WORK REQUEST :: Copying rule for the data below: pictures stay out, and only the lines from the one with "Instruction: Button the" down to the one with "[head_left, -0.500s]", inclusive, are repeated exactly.

Collection entries ::
######

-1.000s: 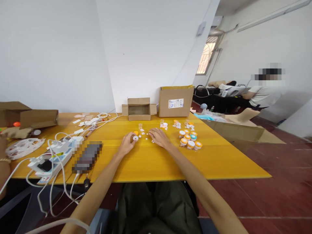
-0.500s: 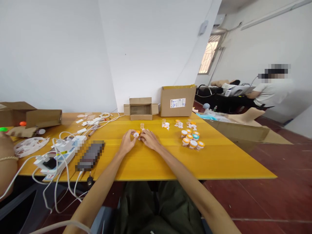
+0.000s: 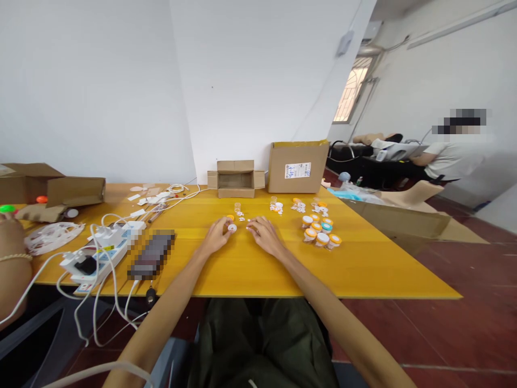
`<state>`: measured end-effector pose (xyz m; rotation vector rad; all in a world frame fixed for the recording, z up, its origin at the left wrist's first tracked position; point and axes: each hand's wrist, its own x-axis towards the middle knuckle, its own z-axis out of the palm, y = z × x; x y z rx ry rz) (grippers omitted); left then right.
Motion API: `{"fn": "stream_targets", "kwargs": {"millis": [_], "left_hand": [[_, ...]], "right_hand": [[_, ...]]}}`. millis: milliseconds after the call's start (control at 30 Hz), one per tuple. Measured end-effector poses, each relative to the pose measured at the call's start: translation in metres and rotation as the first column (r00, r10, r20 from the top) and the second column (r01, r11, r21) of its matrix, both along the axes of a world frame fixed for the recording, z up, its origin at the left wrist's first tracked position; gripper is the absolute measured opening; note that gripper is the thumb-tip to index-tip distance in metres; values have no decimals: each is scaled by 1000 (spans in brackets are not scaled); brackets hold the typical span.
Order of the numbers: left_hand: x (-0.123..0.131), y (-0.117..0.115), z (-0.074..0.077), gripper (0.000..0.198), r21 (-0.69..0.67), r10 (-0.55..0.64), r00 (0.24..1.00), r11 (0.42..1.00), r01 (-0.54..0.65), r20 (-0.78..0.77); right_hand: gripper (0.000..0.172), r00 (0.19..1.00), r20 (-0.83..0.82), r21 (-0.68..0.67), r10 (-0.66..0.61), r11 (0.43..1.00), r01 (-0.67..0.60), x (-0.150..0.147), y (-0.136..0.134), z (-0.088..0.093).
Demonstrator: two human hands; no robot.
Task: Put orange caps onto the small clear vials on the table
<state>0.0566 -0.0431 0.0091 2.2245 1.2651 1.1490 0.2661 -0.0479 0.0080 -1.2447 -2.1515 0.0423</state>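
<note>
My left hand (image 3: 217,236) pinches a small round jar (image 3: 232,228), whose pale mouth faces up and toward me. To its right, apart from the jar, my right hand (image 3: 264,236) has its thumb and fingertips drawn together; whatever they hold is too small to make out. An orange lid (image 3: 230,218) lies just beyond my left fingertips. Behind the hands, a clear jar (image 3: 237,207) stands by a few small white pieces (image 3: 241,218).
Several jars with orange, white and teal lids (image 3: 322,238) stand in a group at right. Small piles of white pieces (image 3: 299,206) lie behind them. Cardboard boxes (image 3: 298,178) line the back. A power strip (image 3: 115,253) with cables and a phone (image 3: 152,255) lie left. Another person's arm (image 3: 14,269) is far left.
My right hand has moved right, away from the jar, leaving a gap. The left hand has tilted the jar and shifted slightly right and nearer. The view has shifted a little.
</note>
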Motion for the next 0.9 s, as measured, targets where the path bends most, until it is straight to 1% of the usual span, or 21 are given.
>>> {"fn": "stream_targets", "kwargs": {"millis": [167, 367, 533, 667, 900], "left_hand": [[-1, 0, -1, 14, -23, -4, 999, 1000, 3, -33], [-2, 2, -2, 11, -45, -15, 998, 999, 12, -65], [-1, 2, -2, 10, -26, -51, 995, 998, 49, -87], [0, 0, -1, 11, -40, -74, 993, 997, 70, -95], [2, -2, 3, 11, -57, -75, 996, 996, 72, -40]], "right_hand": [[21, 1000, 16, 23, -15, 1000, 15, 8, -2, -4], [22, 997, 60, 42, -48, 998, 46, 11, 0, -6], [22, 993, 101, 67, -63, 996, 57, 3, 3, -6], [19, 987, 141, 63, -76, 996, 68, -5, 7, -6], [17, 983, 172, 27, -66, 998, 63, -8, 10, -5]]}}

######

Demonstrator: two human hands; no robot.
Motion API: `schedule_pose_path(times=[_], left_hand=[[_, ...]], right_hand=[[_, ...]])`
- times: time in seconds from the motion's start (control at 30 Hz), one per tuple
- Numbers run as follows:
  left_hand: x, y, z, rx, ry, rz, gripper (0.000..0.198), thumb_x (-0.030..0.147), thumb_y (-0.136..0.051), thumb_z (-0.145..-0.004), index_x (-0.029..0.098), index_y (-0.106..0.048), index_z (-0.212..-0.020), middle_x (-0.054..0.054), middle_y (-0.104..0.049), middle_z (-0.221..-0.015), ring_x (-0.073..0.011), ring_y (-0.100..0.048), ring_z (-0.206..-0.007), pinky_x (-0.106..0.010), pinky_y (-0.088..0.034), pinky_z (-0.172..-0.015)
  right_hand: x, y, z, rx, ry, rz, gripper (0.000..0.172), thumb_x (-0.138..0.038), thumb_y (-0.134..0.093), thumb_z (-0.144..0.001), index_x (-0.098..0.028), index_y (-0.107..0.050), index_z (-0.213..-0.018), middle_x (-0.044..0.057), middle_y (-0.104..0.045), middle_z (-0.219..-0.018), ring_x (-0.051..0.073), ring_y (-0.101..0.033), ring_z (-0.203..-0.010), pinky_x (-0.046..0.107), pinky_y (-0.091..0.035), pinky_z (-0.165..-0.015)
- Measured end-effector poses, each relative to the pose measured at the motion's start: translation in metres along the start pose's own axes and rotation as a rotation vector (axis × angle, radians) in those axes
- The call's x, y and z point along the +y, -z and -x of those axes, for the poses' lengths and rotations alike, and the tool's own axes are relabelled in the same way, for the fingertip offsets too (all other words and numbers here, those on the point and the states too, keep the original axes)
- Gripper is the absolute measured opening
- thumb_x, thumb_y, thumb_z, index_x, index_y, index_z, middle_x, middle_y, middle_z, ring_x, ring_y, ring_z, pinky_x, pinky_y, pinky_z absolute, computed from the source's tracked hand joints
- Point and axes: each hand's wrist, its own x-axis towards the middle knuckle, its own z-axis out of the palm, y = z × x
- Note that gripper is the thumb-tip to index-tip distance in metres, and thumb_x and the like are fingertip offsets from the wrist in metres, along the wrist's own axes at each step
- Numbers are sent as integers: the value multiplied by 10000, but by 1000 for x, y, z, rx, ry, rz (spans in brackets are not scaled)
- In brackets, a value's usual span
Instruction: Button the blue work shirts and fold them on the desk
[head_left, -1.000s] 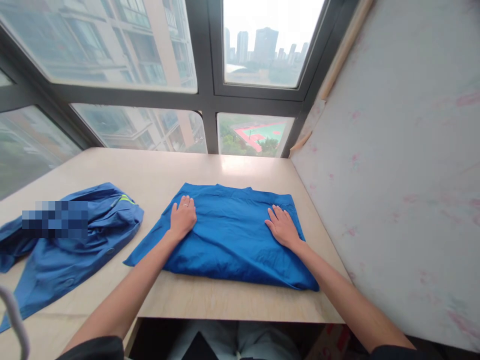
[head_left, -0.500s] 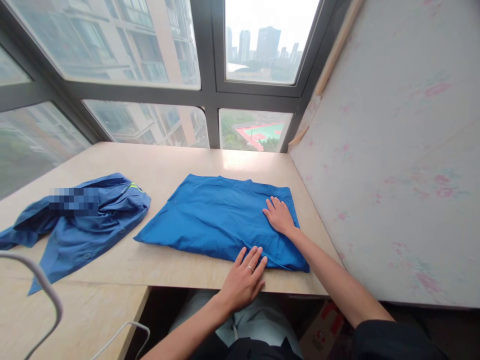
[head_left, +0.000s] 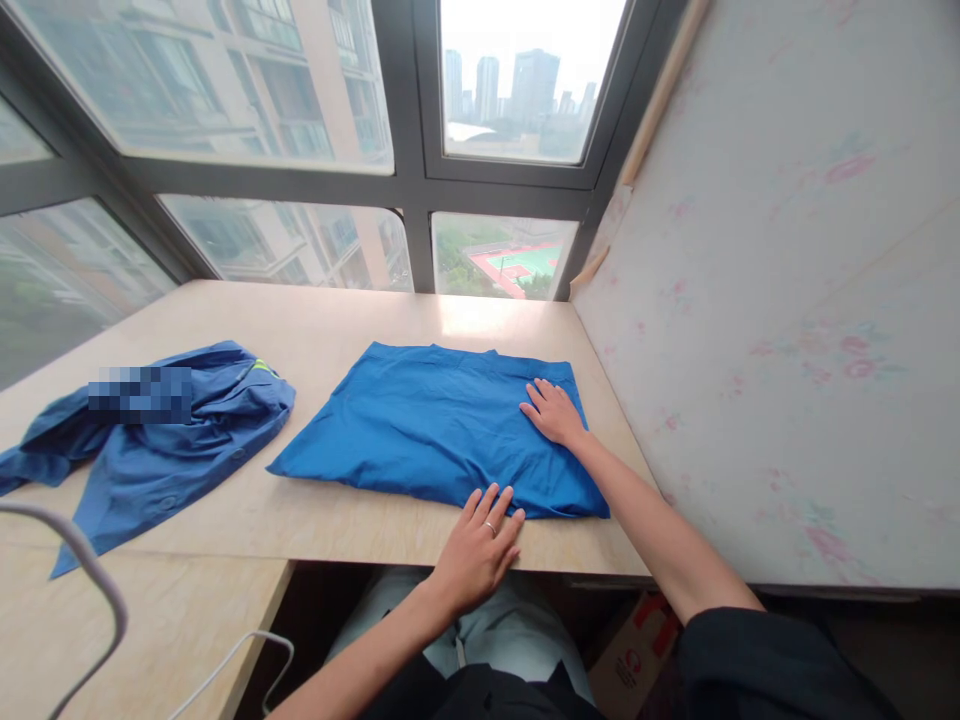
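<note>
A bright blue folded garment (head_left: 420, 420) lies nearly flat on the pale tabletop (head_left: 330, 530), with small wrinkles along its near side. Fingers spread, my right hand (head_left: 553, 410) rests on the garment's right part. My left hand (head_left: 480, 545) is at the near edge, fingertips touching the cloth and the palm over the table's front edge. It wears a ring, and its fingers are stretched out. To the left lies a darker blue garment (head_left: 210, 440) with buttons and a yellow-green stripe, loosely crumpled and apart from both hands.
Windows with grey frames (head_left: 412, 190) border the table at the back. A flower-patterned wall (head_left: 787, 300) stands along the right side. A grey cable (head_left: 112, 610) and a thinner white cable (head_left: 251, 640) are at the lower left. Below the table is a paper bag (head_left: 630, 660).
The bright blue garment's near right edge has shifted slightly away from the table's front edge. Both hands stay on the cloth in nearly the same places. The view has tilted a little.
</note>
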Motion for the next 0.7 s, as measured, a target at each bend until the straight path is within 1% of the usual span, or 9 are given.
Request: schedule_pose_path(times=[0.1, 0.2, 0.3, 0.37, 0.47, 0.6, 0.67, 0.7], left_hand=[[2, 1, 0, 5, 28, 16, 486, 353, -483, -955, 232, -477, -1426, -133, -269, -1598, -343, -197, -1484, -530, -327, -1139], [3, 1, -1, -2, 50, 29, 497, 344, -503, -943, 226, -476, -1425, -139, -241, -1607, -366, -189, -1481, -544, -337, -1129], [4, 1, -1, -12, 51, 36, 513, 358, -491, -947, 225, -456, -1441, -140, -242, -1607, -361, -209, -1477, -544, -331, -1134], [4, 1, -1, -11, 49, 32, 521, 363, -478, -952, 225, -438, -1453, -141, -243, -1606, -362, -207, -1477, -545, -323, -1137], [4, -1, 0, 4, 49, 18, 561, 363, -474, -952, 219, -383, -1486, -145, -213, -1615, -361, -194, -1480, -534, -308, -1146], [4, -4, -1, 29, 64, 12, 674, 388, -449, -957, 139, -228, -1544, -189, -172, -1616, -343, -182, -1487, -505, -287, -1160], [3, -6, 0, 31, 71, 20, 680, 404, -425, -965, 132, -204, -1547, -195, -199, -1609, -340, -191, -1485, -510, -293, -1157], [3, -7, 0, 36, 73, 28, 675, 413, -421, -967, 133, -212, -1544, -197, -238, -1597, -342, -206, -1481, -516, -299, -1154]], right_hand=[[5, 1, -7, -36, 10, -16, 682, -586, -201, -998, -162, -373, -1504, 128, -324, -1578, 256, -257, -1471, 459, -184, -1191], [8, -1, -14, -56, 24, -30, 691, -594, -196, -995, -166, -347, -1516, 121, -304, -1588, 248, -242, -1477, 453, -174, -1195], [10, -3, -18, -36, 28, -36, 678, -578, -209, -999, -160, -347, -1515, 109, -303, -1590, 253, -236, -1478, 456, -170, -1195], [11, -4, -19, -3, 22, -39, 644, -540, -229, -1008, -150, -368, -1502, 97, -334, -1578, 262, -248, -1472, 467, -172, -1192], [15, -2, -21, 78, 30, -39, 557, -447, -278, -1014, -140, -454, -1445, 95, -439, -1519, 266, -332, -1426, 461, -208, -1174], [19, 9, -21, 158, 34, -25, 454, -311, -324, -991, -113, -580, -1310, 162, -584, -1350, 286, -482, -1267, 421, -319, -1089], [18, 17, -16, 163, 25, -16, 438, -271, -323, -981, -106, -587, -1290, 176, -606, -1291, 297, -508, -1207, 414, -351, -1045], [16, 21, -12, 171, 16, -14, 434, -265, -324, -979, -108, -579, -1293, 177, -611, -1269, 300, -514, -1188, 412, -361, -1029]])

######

YOUR RESPONSE ::
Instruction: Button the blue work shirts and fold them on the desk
[head_left, -1.000s] 
[head_left, -0.500s] 

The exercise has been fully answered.